*Provided data*
* * *

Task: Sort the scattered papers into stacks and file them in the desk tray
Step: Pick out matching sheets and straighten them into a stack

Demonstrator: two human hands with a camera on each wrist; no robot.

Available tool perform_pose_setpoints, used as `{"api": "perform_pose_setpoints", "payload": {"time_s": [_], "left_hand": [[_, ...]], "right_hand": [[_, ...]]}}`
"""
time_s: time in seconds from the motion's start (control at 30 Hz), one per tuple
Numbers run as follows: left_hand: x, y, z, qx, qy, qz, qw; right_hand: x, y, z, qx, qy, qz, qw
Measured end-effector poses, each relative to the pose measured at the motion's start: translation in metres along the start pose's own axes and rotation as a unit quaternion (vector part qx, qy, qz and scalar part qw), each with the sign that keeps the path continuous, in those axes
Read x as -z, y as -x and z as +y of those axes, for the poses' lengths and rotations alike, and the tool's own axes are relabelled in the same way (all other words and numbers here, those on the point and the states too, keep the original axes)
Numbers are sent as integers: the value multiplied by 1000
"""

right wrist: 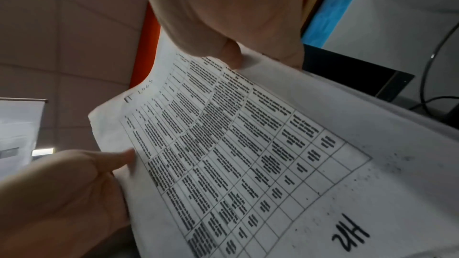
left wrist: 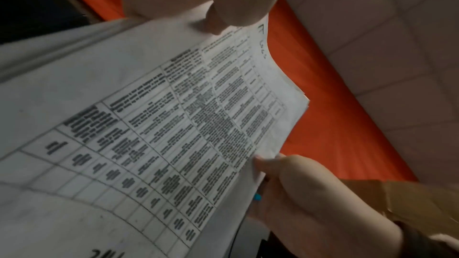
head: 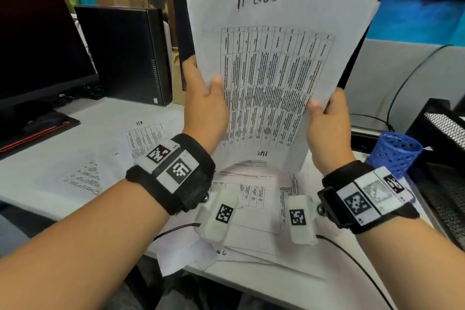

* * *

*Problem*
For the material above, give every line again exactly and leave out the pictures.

*Written response*
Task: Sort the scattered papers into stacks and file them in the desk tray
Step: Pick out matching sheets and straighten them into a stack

Demonstrator: two human hands with a camera on each wrist; no robot.

Available tool perform_pose_setpoints, used as `{"api": "perform_pose_setpoints", "payload": {"time_s": [_], "left_hand": [[_, ...]], "right_hand": [[_, ...]]}}`
"""
time_s: time in seconds from the motion's start (control at 30 Hz), one per tuple
Numbers run as follows: left_hand: x, y, z, qx, qy, qz, qw; right_hand: x, y, z, qx, qy, qz, qw
Measured end-effector poses, each relative to the pose measured at the motion's start: translation in metres along the start pose's own axes and rotation as a unit quaternion (vector part qx, qy, qz and scalar part qw), each with the sign that keeps the path continuous, in those axes
Read x as -z, y as -x and z as +y of those axes, for the poses' lengths and rotations alike, and the tool's own axes are relabelled in the same way (all other words and numbers here, those on the point and the states too, keep the original axes)
Numbers are sent as integers: the value multiplied by 1000
"""

right wrist: 
left wrist: 
head: 

This exercise has now been completed.